Texas and other states should nullify, simply refuse to comply with this unconstitutional assertion of power. Never mind that it’s atrociously impracticable in addition to unconstitutional. Conservative radio talk show host Mark Levin was an honors graduate in Political Science at Temple University, where he later earned a law degree. He served in the Reagan administration, ultimately as Chief of Staff to Attorney General Ed Meese. He has written several books, most recently “The Liberty Amendments” which proposes a Convention of The States to propose constitutional amendments and suggests some. I would love to see such plans succeed, but Levin opposes the idea of nullification, though Thomas Jefferson and James Madison in places had commended it. Levin says it is not mentioned in The Constitution. But I don’t understand his position. I don’t think the states and the people are obligated to abide federal trampling of their constitutional prerogatives, short of ratification of restraining amendments by ¾ of the states.

What if as Madison had proposed, The Bill of Rights had been left as implicit in The Constitution and not specified? Freedom of speech, religion, right to bear arms, and the rest of those guarantees? What if they had been suppressed? Not in The Constitution! Likewise implied in The Constitution and explicit in The Tenth Amendment, is the right of the states and the people to be free of unconstitutional impositions by the federal government. Levin seems to say that we are bound to submit to these abuses, most or all of which he would agree are unconstitutional.

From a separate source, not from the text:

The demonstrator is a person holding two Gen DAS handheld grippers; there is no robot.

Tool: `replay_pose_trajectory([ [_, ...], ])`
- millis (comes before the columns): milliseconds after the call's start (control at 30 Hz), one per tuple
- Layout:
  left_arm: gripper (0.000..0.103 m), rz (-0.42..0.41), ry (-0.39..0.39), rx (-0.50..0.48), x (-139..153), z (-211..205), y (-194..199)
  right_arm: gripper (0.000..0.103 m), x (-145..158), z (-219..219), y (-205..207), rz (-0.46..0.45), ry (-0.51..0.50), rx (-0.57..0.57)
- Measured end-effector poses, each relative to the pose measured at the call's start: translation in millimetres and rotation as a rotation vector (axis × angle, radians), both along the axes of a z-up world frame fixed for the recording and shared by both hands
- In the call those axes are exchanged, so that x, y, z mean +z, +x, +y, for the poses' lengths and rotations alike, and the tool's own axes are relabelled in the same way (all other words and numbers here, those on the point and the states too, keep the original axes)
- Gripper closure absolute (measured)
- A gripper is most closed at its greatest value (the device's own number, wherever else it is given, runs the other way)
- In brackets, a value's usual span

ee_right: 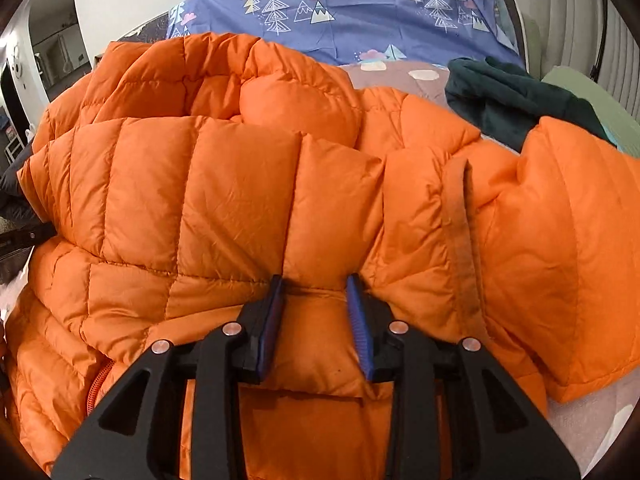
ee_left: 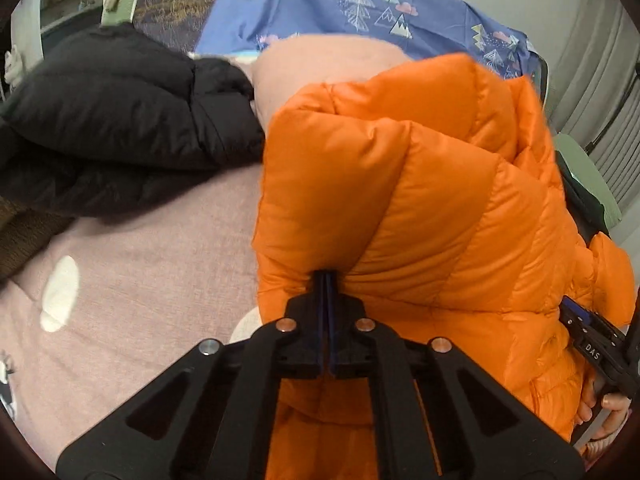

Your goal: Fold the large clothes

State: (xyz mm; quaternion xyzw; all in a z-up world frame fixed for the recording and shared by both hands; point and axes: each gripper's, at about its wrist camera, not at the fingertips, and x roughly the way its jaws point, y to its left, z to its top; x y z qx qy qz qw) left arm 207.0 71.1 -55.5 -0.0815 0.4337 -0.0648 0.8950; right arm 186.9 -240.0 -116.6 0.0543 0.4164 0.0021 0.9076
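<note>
- The orange puffer jacket (ee_left: 420, 200) fills the centre and right of the left wrist view, bunched up on a pink bed cover (ee_left: 140, 300).
- The left tool (ee_left: 329, 280) sits at the lower centre of that view; its jaws are pressed together, pinching a fold of the jacket's fabric at the tips.
- In the right wrist view the jacket (ee_right: 240, 200) spreads across nearly the whole frame, its quilted panels running from left to right and one puffy part lying at the right edge.
- The right tool (ee_right: 316, 284) stands at the lower centre with its jaws parted, a padded ridge of the jacket lying between them; the blue pads (ee_right: 358, 320) rest beside the fabric without squeezing it.
- Both tools point downward and away from the camera into the jacket.
- A hand (ee_left: 608, 412) holding the right tool shows at the lower right of the left wrist view.
- A black jacket (ee_left: 120, 120) lies at the upper left there, apart from the orange one.
- A blue sheet with tree prints (ee_right: 360, 12) hangs across the top.
</note>
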Motion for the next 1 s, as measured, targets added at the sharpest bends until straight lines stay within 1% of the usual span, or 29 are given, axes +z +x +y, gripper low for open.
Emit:
replay_pose_trajectory([
  [33,0.100,-0.020,-0.002,0.001,6.2,-0.7,-5.5,0.069,-1.6,-0.3,-1.4,-0.002,0.004,0.000],
  [67,0.100,-0.057,-0.017,-0.005,18.6,-3.6,-14.7,0.069,-1.3,0.0,-2.4,-0.004,0.005,-0.001],
  [133,0.098,-0.123,-0.051,-0.057,45.1,-18.5,-29.3,0.069,-3.8,-3.3,2.2,-0.008,0.009,-0.003],
  [167,0.093,-0.145,-0.050,-0.089,52.8,-28.4,-34.8,0.069,-3.3,-3.3,3.5,-0.009,0.014,-0.004],
  [200,0.076,-0.159,-0.048,-0.125,59.0,-39.9,-38.7,0.069,-3.7,-2.5,5.5,-0.010,0.018,-0.005],
  [233,0.059,-0.176,-0.047,-0.183,66.0,-56.6,-43.2,0.069,-2.7,-4.2,4.1,-0.015,0.035,-0.005],
  [267,0.055,-0.191,-0.046,-0.230,69.1,-71.7,-47.3,0.068,-1.5,-6.6,5.3,-0.019,0.051,-0.004],
  [300,0.054,-0.196,-0.036,-0.280,68.5,-93.6,-49.2,0.068,1.3,-12.1,1.6,-0.025,0.093,-0.012],
  [367,0.054,-0.163,-0.014,-0.329,57.3,-126.8,-43.6,0.069,11.2,-25.7,-7.8,-0.044,0.173,-0.041],
  [400,0.054,-0.115,-0.003,-0.347,42.1,-146.4,-38.5,0.069,24.7,-40.4,-21.1,-0.084,0.245,-0.059],
  [433,0.054,-0.068,0.009,-0.350,25.9,-158.5,-33.5,0.069,37.5,-54.5,-35.4,-0.127,0.289,-0.070],
  [467,0.054,-0.021,0.037,-0.343,9.4,-169.6,-29.5,0.069,50.1,-69.5,-49.5,-0.163,0.302,-0.085],
  [500,0.053,0.001,0.070,-0.333,-1.4,-175.1,-25.4,0.069,63.4,-87.8,-66.2,-0.202,0.296,-0.108],
  [533,0.053,-0.008,0.119,-0.324,-17.0,-183.6,-27.5,0.068,71.9,-104.4,-78.1,-0.229,0.286,-0.134],
  [567,0.052,-0.038,0.148,-0.324,-22.9,-188.6,-32.1,0.067,81.3,-131.9,-95.7,-0.260,0.275,-0.191],
  [600,0.051,-0.059,0.172,-0.328,-24.1,-193.9,-35.2,0.063,85.0,-152.6,-106.6,-0.272,0.277,-0.241],
  [633,0.051,-0.060,0.173,-0.330,-23.3,-195.6,-35.9,0.060,86.4,-193.0,-127.1,-0.284,0.313,-0.352],
  [667,0.051,-0.057,0.162,-0.333,-22.8,-196.4,-35.4,0.060,83.7,-214.9,-139.9,-0.285,0.355,-0.415],
  [700,0.051,-0.051,0.143,-0.334,-23.7,-195.7,-34.5,0.060,76.6,-242.7,-157.1,-0.281,0.423,-0.499],
  [733,0.050,-0.047,0.128,-0.333,-24.4,-193.0,-33.3,0.060,61.6,-279.4,-179.4,-0.269,0.533,-0.640],
  [767,0.050,-0.043,0.111,-0.334,-25.0,-190.2,-33.3,0.059,51.9,-295.4,-191.8,-0.266,0.595,-0.704],
  [800,0.050,-0.041,0.101,-0.334,-25.8,-188.5,-34.1,0.056,35.9,-314.7,-206.6,-0.263,0.690,-0.767],
  [833,0.050,-0.039,0.095,-0.334,-28.1,-185.0,-31.5,0.052,26.1,-321.9,-211.7,-0.257,0.742,-0.777],
  [900,0.050,-0.036,0.091,-0.335,-28.7,-185.4,-31.2,0.051,12.0,-331.8,-211.8,-0.251,0.814,-0.753],
  [967,0.050,-0.033,0.089,-0.335,-32.0,-183.0,-25.3,0.051,12.4,-335.9,-207.5,-0.275,0.824,-0.757],
  [1000,0.050,-0.033,0.088,-0.334,-31.7,-184.6,-25.0,0.049,13.8,-337.0,-205.0,-0.282,0.825,-0.761],
])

Why wouldn’t that be true of those rights specified in The Bill Of Rights, if they had not been?

And please don’t tell me that a Supreme Court oligarchy can define rights in and out of existence; actually by one vote in the case of Obamacare, which had been pass…err technically finagled, completely by one party! Don’t you feel a little like a dog begging for food from a mocking master? I do. If states will not assert their proper constitutional prerogatives, we are left only to beg futilely and pray for their respect. The founders prayed for the respect of their Creator-endowed rights, while they pledged their lives, their fortunes and their sacred on honor acting in their defense.

Given my conviction at this particularly low point of America’s health and respect of The Constitution, it is difficult this year to choose among candidates in Texas’ Republican primary.